Imagem: transcrição parcial da matéria
original
O poeta Jânio Quadros
Hoje, data da fundação de São Paulo de Piratininga, chama-nos a atenção essa coincidência
histórica, que denuncia uma espécie de interferência sobrenatural nos destinos da terra bandeirante: a passagem do aniversário do governador Jânio
Quadros. Matogrossense de nascimento, essa figura esguia e magra, que ocupa os Campos Elíseos, tem sido objeto das mais desencontradas opiniões
desde quando, pela vontade popular, em pleno VI Centenário (N.E.: IV e não VI),
passou a conduzir o destino de todos os paulistas.
O candidato Jânio Quadros, orador fluente, dotado de amplos recursos de cativar as massas, usando
métodos teatrais para impressionar as multidões, jamais deixou transparecer, de leve que fosse, o governador em que viria se transformar,
profundamente sério, austero, rigoroso.
Mas, antes mesmo de se tornar o estadista de surpreendentes qualidades de comando e de tamanha
capacidade de trabalho, o sr. Jânio Quadros foi estudante de Direito, teve dezoito anos e, inevitavelmente, foi poeta.

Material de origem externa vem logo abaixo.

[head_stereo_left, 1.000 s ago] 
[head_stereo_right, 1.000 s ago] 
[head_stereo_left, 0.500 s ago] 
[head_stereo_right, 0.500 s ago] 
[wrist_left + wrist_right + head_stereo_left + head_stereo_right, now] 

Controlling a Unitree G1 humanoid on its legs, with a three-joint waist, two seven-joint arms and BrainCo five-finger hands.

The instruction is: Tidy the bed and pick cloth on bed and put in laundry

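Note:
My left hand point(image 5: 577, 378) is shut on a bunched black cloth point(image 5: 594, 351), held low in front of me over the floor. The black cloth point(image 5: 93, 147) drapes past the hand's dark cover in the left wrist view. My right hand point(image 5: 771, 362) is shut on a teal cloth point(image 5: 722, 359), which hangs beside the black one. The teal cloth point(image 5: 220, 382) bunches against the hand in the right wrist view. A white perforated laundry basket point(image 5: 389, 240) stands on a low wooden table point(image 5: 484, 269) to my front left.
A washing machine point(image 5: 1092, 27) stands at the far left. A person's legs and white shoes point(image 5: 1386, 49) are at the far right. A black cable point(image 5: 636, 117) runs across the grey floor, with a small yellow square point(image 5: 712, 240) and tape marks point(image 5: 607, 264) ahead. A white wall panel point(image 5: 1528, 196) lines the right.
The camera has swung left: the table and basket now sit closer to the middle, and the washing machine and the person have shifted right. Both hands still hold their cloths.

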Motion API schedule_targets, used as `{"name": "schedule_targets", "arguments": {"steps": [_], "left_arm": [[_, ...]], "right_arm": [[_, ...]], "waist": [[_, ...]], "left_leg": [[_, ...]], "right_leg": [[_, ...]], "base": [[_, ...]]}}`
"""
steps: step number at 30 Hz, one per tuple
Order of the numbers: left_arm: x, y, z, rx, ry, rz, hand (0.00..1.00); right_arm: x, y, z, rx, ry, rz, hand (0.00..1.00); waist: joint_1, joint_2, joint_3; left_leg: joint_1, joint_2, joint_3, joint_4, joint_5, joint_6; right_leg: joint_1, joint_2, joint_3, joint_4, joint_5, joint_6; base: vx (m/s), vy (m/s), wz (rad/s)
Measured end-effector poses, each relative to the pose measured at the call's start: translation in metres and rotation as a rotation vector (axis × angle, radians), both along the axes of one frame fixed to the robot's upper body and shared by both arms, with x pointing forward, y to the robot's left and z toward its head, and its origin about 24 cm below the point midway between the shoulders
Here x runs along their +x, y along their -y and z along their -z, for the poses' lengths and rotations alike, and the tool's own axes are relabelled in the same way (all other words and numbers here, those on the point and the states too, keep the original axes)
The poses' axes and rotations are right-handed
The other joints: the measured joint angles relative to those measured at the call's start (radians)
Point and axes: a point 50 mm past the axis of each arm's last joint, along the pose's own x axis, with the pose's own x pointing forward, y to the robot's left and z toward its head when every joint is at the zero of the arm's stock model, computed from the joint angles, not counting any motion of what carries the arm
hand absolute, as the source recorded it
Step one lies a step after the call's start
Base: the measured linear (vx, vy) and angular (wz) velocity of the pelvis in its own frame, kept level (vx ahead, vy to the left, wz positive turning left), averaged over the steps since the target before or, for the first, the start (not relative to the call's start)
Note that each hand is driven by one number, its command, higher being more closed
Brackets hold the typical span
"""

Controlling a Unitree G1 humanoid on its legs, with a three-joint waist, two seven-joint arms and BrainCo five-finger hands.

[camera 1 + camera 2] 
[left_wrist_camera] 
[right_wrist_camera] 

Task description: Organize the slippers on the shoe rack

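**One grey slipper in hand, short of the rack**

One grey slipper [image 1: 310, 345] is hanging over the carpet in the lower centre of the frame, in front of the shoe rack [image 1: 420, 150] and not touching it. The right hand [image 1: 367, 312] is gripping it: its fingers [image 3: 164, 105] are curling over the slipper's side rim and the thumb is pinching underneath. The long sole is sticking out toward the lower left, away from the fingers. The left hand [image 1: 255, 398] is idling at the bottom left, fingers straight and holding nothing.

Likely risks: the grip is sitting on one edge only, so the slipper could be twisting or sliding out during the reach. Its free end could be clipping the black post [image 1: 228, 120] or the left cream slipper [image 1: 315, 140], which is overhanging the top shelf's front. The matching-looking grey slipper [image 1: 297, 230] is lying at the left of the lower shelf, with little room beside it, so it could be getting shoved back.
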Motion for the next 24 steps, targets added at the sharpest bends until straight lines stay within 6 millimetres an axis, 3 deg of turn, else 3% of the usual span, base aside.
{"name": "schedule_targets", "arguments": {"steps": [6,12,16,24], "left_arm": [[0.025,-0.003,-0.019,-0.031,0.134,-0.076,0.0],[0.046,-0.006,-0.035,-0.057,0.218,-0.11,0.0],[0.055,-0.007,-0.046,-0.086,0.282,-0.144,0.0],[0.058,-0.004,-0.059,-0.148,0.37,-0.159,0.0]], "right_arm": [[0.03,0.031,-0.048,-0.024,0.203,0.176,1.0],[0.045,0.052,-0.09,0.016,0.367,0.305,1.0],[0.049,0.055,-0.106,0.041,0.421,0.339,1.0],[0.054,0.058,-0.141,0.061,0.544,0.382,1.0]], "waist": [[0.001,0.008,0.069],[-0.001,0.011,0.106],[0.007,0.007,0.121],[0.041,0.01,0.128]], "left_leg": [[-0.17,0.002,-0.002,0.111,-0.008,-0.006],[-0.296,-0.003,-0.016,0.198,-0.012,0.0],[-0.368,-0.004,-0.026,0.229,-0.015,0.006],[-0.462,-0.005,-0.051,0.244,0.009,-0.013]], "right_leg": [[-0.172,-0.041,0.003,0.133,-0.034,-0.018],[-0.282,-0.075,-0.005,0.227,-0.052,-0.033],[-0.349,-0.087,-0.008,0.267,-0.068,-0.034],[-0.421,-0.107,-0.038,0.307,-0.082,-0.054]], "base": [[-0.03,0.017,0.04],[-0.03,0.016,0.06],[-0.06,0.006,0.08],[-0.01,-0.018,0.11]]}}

Neste seu aniversário, que coincide com a máxima data histórica de São Paulo, publicamos, para o
conhecimento de seus governados de hoje, um dos seus poemas e um dos seus sonetos. O primeiro é uma ode à Bandeira de Fernão Dias. O segundo,
chamado Mestiço, tem boas qualidades poéticas, grande dose de emoção e, o que é absolutamente principal, o amor ardente do moço de dezoito
anos pela terra que viria a governar no seu IV Centenário.
Bandeira de Fernão Dias
Bandeira de audácia que avança e esvoaça
perdida na mata, varando o sertão...
... descendo a monção...
São homens hirsutos, barbudos e fortes
cortando de cortes
o dorso da serra;
riscando de riscos
a face da terra,
na santa cobiça das pedras que a sorte
converte à sua morte
na pátria maior.
Murmúrios estranhos na selva sombria...
São índios e feras da terra gentia...
E o medo glorioso do forte que teme
no peito que freme
sinistra tocaia...
Machado que desce, madeira que estala
na mata que
fala...
E segue a bandeira na trilha temível,
zombando da morte
qual força que
avança
Na rota risonha da grande esperança...
A longa jornada...
Imensa nação que nos foi revelada,
do sonho sublime do grande Fernão,
A marcha na mata da grande ilusão...
Miragem que insufla nos peitos robustos
em dores e sustos
a fé no amanhã...
A nova esperança que teima em ser vã...
E a noite que
desce
na mata parece
ao homem atento,
trazer ameaças no sopro do vento.
A mão do caboclo que busca a espingarda
contrai-se e treme no cano gelado,
sentindo o perigo soturno e velado.
Bandeira que passa
cingindo com louros a fronte da raça...
Marcando nas trilhas a estrada de glória
de gente da
história,
do nosso Brasil...
buscando na fralda
da serra, a
esmeralda,
da
"santa-ambição..."
Criando à
passagem,
gigante selvagem,
a pátria nascida do imenso sertão.
Mestiço
É a história da raça; - o peito freme
à lembrança da marcha nas picadas...
E chora no meu 'eu' que anseia e geme
O cativo saudoso das congadas!
Há medos no meu 'eu' que anseia e treme,
Há soluços e pragas sufocadas,
eu sinto em mim o sangue de um Paes Leme,
eu sinto em mim a fome das estradas!
Eu sinto em mim a guerra aniquilante
movida pelo sangue bandeirante
À mansuetude do africano, à calma.
E choro no silêncio percebendo
que vou passar a vida recolhendo
destroços do meu corpo e da minh'alma!